A brown bear that lay virtually completely preserved in the frozen wilds of japanese Siberia for 3,500 years has undergone a necropsy by a crew of scientists after it was discovered by reindeer herders on a desolate island in the Arctic.
“This find is absolutely unique: the complete carcass of an ancient brown bear,” mentioned Maxim Cheprasov, laboratory chief on the Lazarev Mammoth Museum Laboratory on the North-Eastern Federal University in Yakutsk, japanese Siberia.
The feminine bear was discovered by reindeer herders in 2020 jutting out of the permafrost on Bolshoy Lyakhovsky Island, a part of the New Siberian archipelago round 4,600 km east of Moscow.
Because it was discovered simply east of the Bolshoy Etherican River, it has been named the Etherican brown bear.
The excessive temperatures helped protect the bear’s tender tissue for 3,460 years, in addition to stays of its remaining repasts – fowl feathers and crops. The bear is described as being 1.55 metres (5.09 ft) tall and weighing practically 78 kg (12 stone).

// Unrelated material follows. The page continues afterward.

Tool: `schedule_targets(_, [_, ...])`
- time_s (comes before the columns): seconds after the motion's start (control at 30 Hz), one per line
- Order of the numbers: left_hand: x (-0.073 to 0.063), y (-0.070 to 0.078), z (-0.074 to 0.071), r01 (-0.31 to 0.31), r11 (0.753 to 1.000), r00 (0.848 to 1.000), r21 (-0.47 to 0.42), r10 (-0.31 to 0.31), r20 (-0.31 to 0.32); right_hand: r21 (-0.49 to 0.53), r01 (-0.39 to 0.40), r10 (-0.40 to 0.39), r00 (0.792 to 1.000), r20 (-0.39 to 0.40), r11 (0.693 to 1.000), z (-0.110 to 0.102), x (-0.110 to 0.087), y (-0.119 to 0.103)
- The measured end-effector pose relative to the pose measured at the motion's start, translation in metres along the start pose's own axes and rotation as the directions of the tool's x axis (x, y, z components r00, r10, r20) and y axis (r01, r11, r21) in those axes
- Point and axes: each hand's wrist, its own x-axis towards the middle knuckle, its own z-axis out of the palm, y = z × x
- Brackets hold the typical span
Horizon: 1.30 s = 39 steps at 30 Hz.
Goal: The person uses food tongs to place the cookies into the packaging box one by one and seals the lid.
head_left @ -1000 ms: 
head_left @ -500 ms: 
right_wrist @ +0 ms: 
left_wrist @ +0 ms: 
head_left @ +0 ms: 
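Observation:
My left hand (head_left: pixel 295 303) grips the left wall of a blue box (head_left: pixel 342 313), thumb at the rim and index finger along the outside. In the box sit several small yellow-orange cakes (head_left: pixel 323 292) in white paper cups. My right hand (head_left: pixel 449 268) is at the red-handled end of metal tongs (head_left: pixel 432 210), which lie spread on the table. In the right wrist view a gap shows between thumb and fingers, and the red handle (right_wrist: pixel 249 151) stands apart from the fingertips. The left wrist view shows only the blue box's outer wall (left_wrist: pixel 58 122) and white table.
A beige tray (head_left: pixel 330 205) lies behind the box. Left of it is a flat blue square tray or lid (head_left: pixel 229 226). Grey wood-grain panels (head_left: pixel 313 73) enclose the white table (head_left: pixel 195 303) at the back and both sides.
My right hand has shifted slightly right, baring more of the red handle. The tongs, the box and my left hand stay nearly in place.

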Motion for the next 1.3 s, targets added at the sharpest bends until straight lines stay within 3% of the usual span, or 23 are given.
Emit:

“For the first time, a carcass with soft tissues has fallen into the hands of scientists, giving us the opportunity to study the internal organs and examine the brain,” mentioned Cheprasov.
The scientific crew in Siberia reduce by way of the bear’s powerful cover, permitting scientists to look at its mind, inside organs and perform a number of mobile, microbiological, virological and genetic research.
The pink tissue and yellow fats of the bear was clearly seen because the crew dissected the traditional beast.
They additionally sawed by way of its cranium, utilizing a vacuum cleaner to suck up the cranium bone mud, earlier than extracting its mind.
“Genetic analysis has shown that the bear does not differ in mitochondrial DNA from the modern bear from the north-east of Russia – Yakutia and Chukotka,” Cheprasov mentioned.
He mentioned the bear was most likely aged about 2-3 years. It died from an harm to its spinal column.
It is, although, unclear how the bear got here to be on the island, which is now divided from the mainland by a 50 km (31 mile) strait. It might have crossed over ice, it may need swum over, or the island would possibly nonetheless have been a part of the mainland.
The Lyakhovsky islands comprise a number of the richest palaeontological treasures in the world, attracting each scientists and ivory merchants attempting to find woolly mammoths.